History

United States
- Laid down: 12 March 1943
- Launched: 6 February 1944
- Commissioned: 29 June 1944
- Decommissioned: 24 August 1946
- Reclassified: MSF-219, 7 February 1955
- Stricken: 1960
- Fate: Unknown

General characteristics
- Class & type: Admirable-class minesweeper
- Displacement: 945 tons (full load)
- Length: 184.5 ft (56.2 m)
- Beam: 33 ft (10 m)
- Draft: 9.75 ft (2.97 m)
- Propulsion: 2 × 1,710 shp Cooper Bessemer GSB-8 diesel engines; National Supply Co. single reduction gear, 2 shafts;
- Speed: 14.8 knots (17.0 mph; 27.4 km/h)
- Complement: 104
- Armament: 1 × 3"/50 caliber gun DP; 1 × twin Bofors 40 mm gun; 6 × 20 mm guns; 1 × Hedgehog anti-submarine mortar; 4 × Depth charge projectors (K-guns); 2 × Depth charge tracks;

Service record
- Part of: US Pacific Fleet (1944-1946)
- Operations: Mariana and Palau Islands campaign; Battle of Okinawa;
- Awards: 3 Battle stars

= USS Design =

Minesweeper of the United States Navy

USS Design (AM-219) was a steel-hulled Admirable class minesweeper built for the U.S. Navy during World War II. A crew, trained in minesweeping, boarded the new vessel, and proceeded to the Pacific Ocean to clear minefields so that Allied forces could safely invade Japanese-held beaches. For this dangerous work under combat conditions she was awarded three battle stars.

Design was launched 6 February 1944 by Tampa Shipbuilding Co., Tampa, Florida; sponsored by Miss Joan Dall; and commissioned 29 June 1944.

== World War II Pacific Theatre operations ==
Design sailed from New York 8 September 1944 and escorted a convoy to Pearl Harbor, returning to San Francisco, California, on similar duty 20 November. Three days later she sailed to Seattle, Washington, to pick up another convoy for Pearl Harbor, where she arrived 9 December, en route west.

From her arrival at Eniwetok 29 December 1944 until 19 March 1945, Design operated on convoy to and patrol duty at Kossol Roads, Palau; Saipan; Ulithi; Guam; Hollandia, New Guinea; and San Pedro Bay, Leyte.

== Pre-invasion minesweeping operations at Okinawa ==
Design arrived off Okinawa 26 March for pre-invasion minesweeping, during which she rescued the survivors of YMS-1 class minesweeper YMS-103 which had struck a mine. On 4 July she sailed to sweep in support of the U.S. 3rd Fleet operations against Japan until the last day of the month.

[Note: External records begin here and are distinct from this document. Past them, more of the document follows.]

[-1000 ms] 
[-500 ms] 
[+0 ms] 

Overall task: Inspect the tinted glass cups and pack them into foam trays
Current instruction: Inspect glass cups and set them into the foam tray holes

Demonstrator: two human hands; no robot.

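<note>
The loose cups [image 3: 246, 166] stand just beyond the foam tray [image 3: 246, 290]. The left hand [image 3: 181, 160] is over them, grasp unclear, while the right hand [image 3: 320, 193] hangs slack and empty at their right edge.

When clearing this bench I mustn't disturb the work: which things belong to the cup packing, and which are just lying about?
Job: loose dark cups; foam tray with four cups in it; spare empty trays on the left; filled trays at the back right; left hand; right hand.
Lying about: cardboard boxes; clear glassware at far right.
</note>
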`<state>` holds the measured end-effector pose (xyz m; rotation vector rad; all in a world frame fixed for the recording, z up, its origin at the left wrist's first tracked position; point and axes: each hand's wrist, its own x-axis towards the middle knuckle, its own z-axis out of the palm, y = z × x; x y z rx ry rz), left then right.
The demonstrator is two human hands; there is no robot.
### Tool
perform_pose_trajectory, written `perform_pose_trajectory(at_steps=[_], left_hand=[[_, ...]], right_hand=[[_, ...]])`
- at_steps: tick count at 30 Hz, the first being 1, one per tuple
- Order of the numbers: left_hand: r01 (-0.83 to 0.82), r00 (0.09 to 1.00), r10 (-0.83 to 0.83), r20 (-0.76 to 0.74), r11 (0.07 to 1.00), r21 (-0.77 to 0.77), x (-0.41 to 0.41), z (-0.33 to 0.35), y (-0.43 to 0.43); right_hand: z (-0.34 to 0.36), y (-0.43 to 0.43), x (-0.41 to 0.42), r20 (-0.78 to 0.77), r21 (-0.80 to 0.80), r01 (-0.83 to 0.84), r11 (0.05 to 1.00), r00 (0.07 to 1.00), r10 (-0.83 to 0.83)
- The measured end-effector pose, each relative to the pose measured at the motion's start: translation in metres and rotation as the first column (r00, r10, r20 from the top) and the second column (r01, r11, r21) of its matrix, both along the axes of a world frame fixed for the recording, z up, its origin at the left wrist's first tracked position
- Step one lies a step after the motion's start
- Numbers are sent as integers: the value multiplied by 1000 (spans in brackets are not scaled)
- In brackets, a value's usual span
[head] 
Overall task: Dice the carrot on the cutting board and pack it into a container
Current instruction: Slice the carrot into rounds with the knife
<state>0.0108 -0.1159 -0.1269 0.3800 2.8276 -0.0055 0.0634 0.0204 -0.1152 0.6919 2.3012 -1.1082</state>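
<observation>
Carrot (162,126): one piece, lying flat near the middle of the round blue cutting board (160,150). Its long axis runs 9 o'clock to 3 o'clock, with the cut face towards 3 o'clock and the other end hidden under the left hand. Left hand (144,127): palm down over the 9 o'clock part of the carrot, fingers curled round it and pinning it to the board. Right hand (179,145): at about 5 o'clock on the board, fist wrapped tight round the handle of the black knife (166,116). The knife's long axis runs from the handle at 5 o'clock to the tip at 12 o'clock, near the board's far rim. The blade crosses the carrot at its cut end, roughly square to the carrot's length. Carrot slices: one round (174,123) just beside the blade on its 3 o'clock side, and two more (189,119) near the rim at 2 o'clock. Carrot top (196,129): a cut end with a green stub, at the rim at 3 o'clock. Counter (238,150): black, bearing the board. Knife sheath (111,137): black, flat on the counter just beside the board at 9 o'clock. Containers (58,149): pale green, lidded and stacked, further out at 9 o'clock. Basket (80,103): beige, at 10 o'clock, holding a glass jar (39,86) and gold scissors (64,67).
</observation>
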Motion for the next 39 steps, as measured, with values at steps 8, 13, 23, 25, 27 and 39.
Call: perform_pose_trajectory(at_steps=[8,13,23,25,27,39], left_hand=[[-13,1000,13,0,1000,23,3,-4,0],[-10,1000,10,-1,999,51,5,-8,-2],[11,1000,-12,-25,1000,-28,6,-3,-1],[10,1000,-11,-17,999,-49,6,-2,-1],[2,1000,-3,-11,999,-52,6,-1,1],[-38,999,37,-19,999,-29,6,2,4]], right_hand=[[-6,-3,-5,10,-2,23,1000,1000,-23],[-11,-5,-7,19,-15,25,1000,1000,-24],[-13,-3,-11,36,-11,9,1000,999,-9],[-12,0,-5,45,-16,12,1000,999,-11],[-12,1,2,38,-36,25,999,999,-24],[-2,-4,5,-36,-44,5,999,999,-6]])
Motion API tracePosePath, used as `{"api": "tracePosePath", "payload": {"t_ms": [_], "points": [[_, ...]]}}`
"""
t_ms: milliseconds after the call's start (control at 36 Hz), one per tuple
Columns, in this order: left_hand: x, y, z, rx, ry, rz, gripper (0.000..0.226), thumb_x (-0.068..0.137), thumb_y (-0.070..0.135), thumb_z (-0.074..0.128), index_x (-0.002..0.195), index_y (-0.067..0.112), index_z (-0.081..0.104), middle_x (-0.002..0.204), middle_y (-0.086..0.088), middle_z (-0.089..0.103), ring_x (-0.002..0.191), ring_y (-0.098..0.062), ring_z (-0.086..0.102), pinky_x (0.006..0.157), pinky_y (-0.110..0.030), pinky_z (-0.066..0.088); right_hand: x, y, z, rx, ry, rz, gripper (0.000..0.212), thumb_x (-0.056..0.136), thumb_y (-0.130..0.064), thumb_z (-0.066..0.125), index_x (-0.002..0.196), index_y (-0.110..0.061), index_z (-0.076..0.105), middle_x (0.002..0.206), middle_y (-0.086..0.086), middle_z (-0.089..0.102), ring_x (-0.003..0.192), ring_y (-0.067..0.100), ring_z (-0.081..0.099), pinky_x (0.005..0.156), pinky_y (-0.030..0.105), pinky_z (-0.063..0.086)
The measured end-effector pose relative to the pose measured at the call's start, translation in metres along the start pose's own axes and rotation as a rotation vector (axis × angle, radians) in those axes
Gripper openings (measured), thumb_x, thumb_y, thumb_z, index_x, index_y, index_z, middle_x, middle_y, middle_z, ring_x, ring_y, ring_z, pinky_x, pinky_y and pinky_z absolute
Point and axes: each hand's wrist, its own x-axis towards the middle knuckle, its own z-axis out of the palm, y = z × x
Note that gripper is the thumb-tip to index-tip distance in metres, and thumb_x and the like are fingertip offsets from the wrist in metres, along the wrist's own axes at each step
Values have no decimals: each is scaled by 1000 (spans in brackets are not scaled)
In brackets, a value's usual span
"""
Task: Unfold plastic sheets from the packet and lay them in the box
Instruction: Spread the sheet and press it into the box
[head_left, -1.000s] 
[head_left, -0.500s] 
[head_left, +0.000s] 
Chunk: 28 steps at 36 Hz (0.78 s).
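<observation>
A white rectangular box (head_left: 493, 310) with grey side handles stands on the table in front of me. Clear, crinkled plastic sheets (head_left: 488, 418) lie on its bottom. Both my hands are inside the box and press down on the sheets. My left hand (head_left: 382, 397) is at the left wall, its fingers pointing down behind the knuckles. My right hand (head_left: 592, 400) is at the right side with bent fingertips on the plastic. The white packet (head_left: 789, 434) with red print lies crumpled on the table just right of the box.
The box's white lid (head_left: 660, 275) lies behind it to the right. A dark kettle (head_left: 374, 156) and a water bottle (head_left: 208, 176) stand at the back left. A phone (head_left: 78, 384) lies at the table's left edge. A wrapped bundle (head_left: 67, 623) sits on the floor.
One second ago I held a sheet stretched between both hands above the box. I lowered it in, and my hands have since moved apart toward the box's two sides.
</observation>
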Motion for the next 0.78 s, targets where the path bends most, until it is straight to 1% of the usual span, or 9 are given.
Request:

== End-of-War operations ==
After brief overhaul at San Pedro Bay, Design returned to Okinawa 1 September 1945 and sailed a week later to clear Wakanoura Wan, Honshū, Japan, for occupation landings. She continued to sweep mines off Nagoya, Japan, and in the East China Sea, then departed Sasebo 20 November for the west coast, arriving at San Diego, California, 19 December. On 10 January 1946 she got underway for Galveston, Texas, and Orange, Texas.

== Post-War decommissioning ==
She was placed in commission in reserve there 14 May 1946 and out of commission in reserve 24 August 1946. She was reclassified MSF-219, 7 February 1955.

Design was stricken at the end of 1960.

== Awards ==
Design received three battle stars for World War II service.